▶ **Problem statement**:
Without carrying over a single picture, write out the records below exactly.

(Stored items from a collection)
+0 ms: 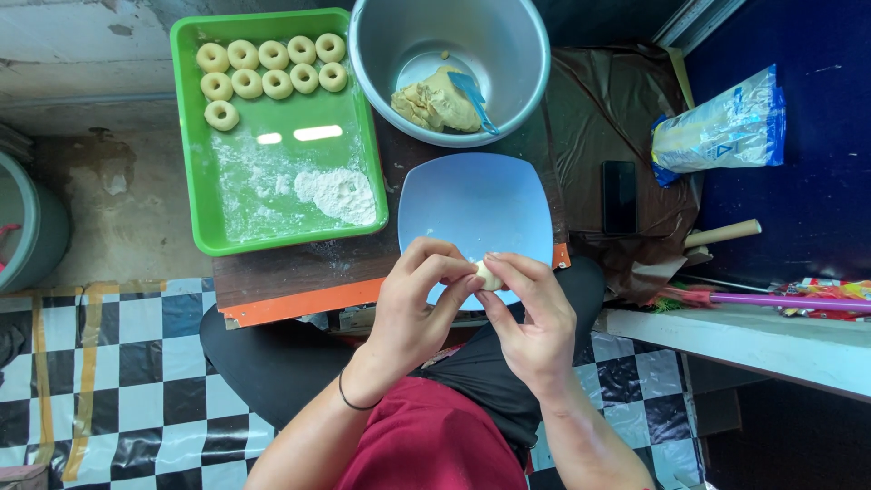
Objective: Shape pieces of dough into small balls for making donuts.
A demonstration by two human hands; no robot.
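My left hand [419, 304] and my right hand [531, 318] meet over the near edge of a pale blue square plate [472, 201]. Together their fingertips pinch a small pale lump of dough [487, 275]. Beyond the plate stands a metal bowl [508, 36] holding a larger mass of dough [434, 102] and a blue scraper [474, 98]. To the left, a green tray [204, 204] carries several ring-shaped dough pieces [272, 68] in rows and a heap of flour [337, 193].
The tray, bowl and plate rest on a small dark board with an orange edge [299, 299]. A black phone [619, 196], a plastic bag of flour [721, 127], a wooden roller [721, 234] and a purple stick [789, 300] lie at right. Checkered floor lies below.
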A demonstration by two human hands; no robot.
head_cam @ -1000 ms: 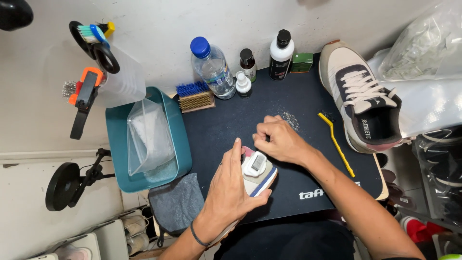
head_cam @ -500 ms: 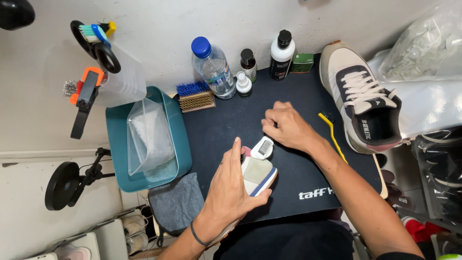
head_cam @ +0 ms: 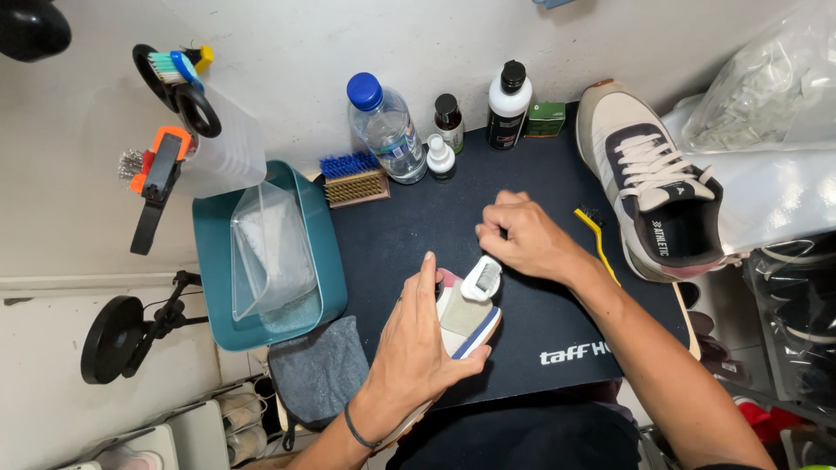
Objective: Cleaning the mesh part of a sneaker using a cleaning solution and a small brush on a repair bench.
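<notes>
My left hand (head_cam: 416,350) grips a white, beige and blue sneaker (head_cam: 468,322) from above, near the front of a dark work mat (head_cam: 401,235). My right hand (head_cam: 527,239) is closed just beyond the shoe's toe. A small white brush (head_cam: 482,280) sticks out from under it and rests against the toe. How the fingers hold the brush handle is hidden.
A second sneaker (head_cam: 653,191) lies at the mat's right edge with a thin yellow brush (head_cam: 599,228) beside it. At the back stand a water bottle (head_cam: 387,130), small bottles (head_cam: 448,122), a white bottle (head_cam: 508,104) and a blue-bristled brush (head_cam: 353,178). At left are a teal tub (head_cam: 331,261) and a grey cloth (head_cam: 318,370).
My right hand has moved up and to the right, off the top of the shoe, with the white brush trailing at the toe. My left hand has kept its hold on the sneaker.
</notes>
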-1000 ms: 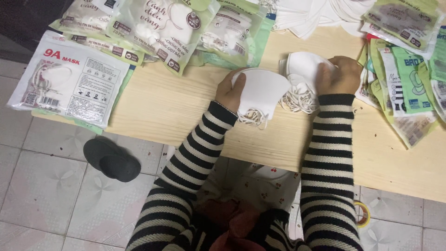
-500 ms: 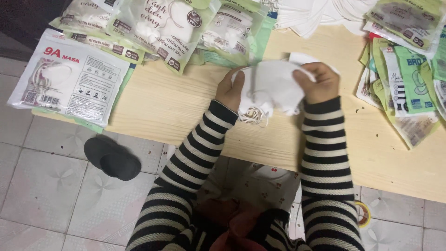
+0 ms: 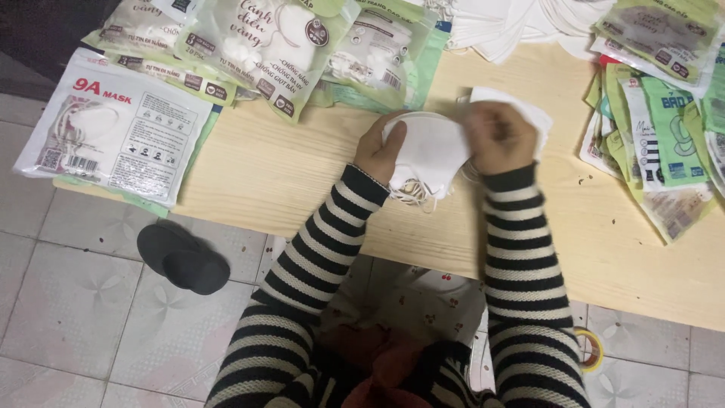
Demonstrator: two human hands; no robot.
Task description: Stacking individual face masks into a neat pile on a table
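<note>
Both of my hands hold a small stack of white face masks (image 3: 432,151) just above the low wooden table (image 3: 287,181). My left hand (image 3: 380,151) grips the stack's left edge. My right hand (image 3: 500,137) is closed over its right side, pressing the masks together. White ear loops (image 3: 417,194) dangle below the stack. Another white mask edge (image 3: 521,109) sticks out behind my right hand. My sleeves are striped black and white.
Sealed mask packets (image 3: 113,125) lie at the table's left end and along the back (image 3: 264,45). A pile of flat green and white packaging bags (image 3: 664,136) covers the right side. Loose white masks (image 3: 513,23) sit at the back. A black slipper (image 3: 181,257) and a tape roll (image 3: 589,349) lie on the tiled floor.
My right hand brought its mask leftward onto the mask in my left hand. The two masks, apart a second ago, are now held together as one stack.
</note>
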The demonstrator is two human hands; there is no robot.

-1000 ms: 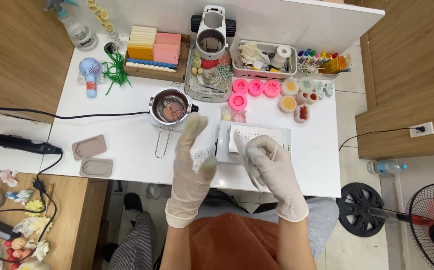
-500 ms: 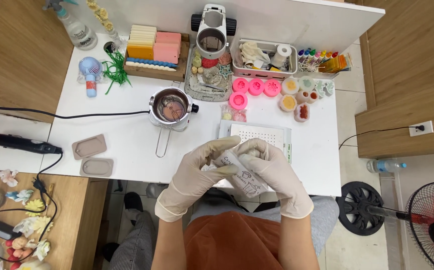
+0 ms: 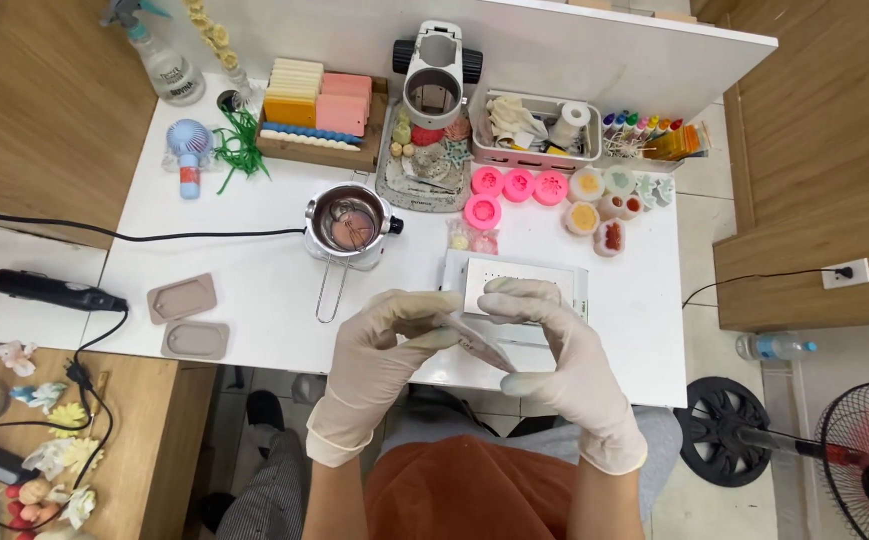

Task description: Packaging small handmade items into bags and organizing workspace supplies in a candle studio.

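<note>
Head view: both gloved hands, left hand (image 3: 379, 350) and right hand (image 3: 554, 350), pinch a small clear plastic packet (image 3: 474, 342) closed-fingered; slick gloves could let it slip onto the white worktop (image 3: 254, 250).

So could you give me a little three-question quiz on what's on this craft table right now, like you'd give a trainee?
1. True or false: both hands, the left hand and the right hand, wear pale gloves.
2. What do the hands hold between them? A) a small flat packet B) a spray bottle C) a black tool
3. What stands just behind the left hand, with a wire handle pointing toward the person?

Key: 1 true. 2 A. 3 the small metal pot.
</note>
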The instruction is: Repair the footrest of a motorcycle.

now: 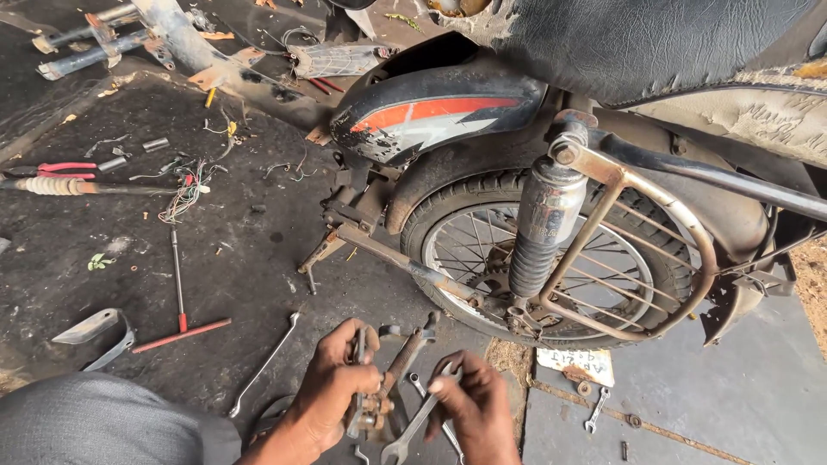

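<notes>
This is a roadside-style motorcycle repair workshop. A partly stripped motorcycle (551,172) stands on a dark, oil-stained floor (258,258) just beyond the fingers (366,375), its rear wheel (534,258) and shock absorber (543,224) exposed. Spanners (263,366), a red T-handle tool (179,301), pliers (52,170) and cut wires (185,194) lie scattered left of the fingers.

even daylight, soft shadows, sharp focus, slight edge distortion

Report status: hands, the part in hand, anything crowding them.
Left hand grips rusty metal part. Right hand holds open-end spanner against it. Loose spanner on ground beside; rear wheel just ahead.
</notes>
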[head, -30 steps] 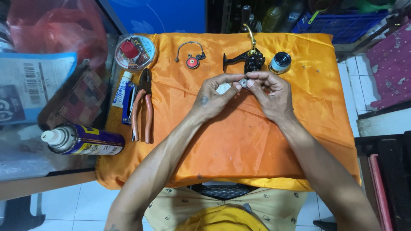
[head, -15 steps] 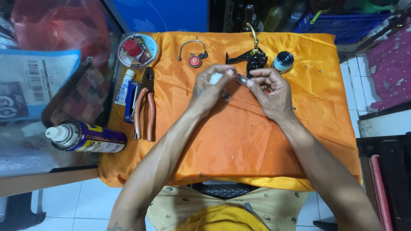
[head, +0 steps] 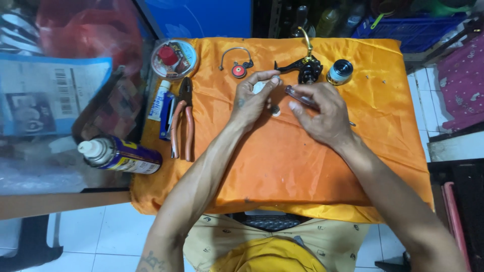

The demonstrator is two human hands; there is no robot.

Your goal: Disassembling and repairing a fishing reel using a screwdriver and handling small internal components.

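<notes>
Over the orange cloth (head: 282, 166), my left hand (head: 250, 103) pinches a small white piece (head: 259, 86) between thumb and fingers. My right hand (head: 322, 113) grips a thin clear-handled tool (head: 302, 98), probably a small screwdriver, whose shaft sticks out past the wrist. A small round metal part (head: 276, 110) lies on the cloth between the two hands. Just beyond the fingers sits a black fishing reel body (head: 305, 68) with a gold handle arm.
A reel spool (head: 340, 72) and a wire bail with a red disc (head: 237, 63) lie at the far edge. Red-handled pliers (head: 182, 121), a small tube (head: 159, 98), a clear round lid with small parts (head: 174, 58) and a spray can (head: 121, 155) are at left.
The hands have parted slightly and lowered toward the cloth. The right hand now holds the tool flatter, and a small metal part shows on the cloth between them.
</notes>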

▶ **Solution below**:
+0 ms: 
Objective: Shape pieces of dough into small balls for making donuts.
A demonstration by two human hands; no robot.
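My left hand [419, 304] and my right hand [531, 318] meet over the near edge of a pale blue square plate [472, 201]. Together their fingertips pinch a small pale lump of dough [487, 275]. Beyond the plate stands a metal bowl [508, 36] holding a larger mass of dough [434, 102] and a blue scraper [474, 98]. To the left, a green tray [204, 204] carries several ring-shaped dough pieces [272, 68] in rows and a heap of flour [337, 193].
The tray, bowl and plate rest on a small dark board with an orange edge [299, 299]. A black phone [619, 196], a plastic bag of flour [721, 127], a wooden roller [721, 234] and a purple stick [789, 300] lie at right. Checkered floor lies below.
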A demonstration by two human hands; no robot.
head_cam @ -1000 ms: 
head_cam @ -500 ms: 
head_cam @ +0 ms: 
Objective: Cleaning the mesh part of a sneaker using a cleaning solution and a small brush on a repair bench.
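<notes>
My left hand (head_cam: 416,350) grips a white, beige and blue sneaker (head_cam: 468,322) from above, near the front of a dark work mat (head_cam: 401,235). My right hand (head_cam: 527,239) is closed just beyond the shoe's toe. A small white brush (head_cam: 482,280) sticks out from under it and rests against the toe. How the fingers hold the brush handle is hidden.
A second sneaker (head_cam: 653,191) lies at the mat's right edge with a thin yellow brush (head_cam: 599,228) beside it. At the back stand a water bottle (head_cam: 387,130), small bottles (head_cam: 448,122), a white bottle (head_cam: 508,104) and a blue-bristled brush (head_cam: 353,178). At left are a teal tub (head_cam: 331,261) and a grey cloth (head_cam: 318,370).
My right hand has moved up and to the right, off the top of the shoe, with the white brush trailing at the toe. My left hand has kept its hold on the sneaker.
</notes>
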-1000 ms: 
-500 ms: 
+0 ms: 
Demonstrator: two human hands; no robot.
Task description: Stacking individual face masks into a neat pile on a table
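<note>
Both of my hands hold a small stack of white face masks (image 3: 432,151) just above the low wooden table (image 3: 287,181). My left hand (image 3: 380,151) grips the stack's left edge. My right hand (image 3: 500,137) is closed over its right side, pressing the masks together. White ear loops (image 3: 417,194) dangle below the stack. Another white mask edge (image 3: 521,109) sticks out behind my right hand. My sleeves are striped black and white.
Sealed mask packets (image 3: 113,125) lie at the table's left end and along the back (image 3: 264,45). A pile of flat green and white packaging bags (image 3: 664,136) covers the right side. Loose white masks (image 3: 513,23) sit at the back. A black slipper (image 3: 181,257) and a tape roll (image 3: 589,349) lie on the tiled floor.
My right hand brought its mask leftward onto the mask in my left hand. The two masks, apart a second ago, are now held together as one stack.
</note>
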The demonstrator is two human hands; there is no robot.

-1000 ms: 
-500 ms: 
+0 ms: 

Task description: Packaging small handmade items into bags and organizing workspace supplies in a candle studio.

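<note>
Head view: both gloved hands, left hand (image 3: 379, 350) and right hand (image 3: 554, 350), pinch a small clear plastic packet (image 3: 474, 342) closed-fingered; slick gloves could let it slip onto the white worktop (image 3: 254, 250).

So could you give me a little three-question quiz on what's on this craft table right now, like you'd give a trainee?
1. True or false: both hands, the left hand and the right hand, wear pale gloves.
2. What do the hands hold between them? A) a small flat packet B) a spray bottle C) a black tool
3. What stands just behind the left hand, with a wire handle pointing toward the person?

Key: 1 true. 2 A. 3 the small metal pot.
</note>
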The instruction is: Repair the footrest of a motorcycle.

now: 

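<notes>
This is a roadside-style motorcycle repair workshop. A partly stripped motorcycle (551,172) stands on a dark, oil-stained floor (258,258) just beyond the fingers (366,375), its rear wheel (534,258) and shock absorber (543,224) exposed. Spanners (263,366), a red T-handle tool (179,301), pliers (52,170) and cut wires (185,194) lie scattered left of the fingers.

even daylight, soft shadows, sharp focus, slight edge distortion

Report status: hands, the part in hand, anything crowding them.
Left hand grips rusty metal part. Right hand holds open-end spanner against it. Loose spanner on ground beside; rear wheel just ahead.
</notes>
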[head, -30 steps] 
[head, -15 steps] 
[head, +0 steps] 

The demonstrator is two human hands; there is no robot.

Your goal: Disassembling and repairing a fishing reel using a screwdriver and handling small internal components.

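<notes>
Over the orange cloth (head: 282, 166), my left hand (head: 250, 103) pinches a small white piece (head: 259, 86) between thumb and fingers. My right hand (head: 322, 113) grips a thin clear-handled tool (head: 302, 98), probably a small screwdriver, whose shaft sticks out past the wrist. A small round metal part (head: 276, 110) lies on the cloth between the two hands. Just beyond the fingers sits a black fishing reel body (head: 305, 68) with a gold handle arm.
A reel spool (head: 340, 72) and a wire bail with a red disc (head: 237, 63) lie at the far edge. Red-handled pliers (head: 182, 121), a small tube (head: 159, 98), a clear round lid with small parts (head: 174, 58) and a spray can (head: 121, 155) are at left.
The hands have parted slightly and lowered toward the cloth. The right hand now holds the tool flatter, and a small metal part shows on the cloth between them.
</notes>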

There's nothing more to this exercise.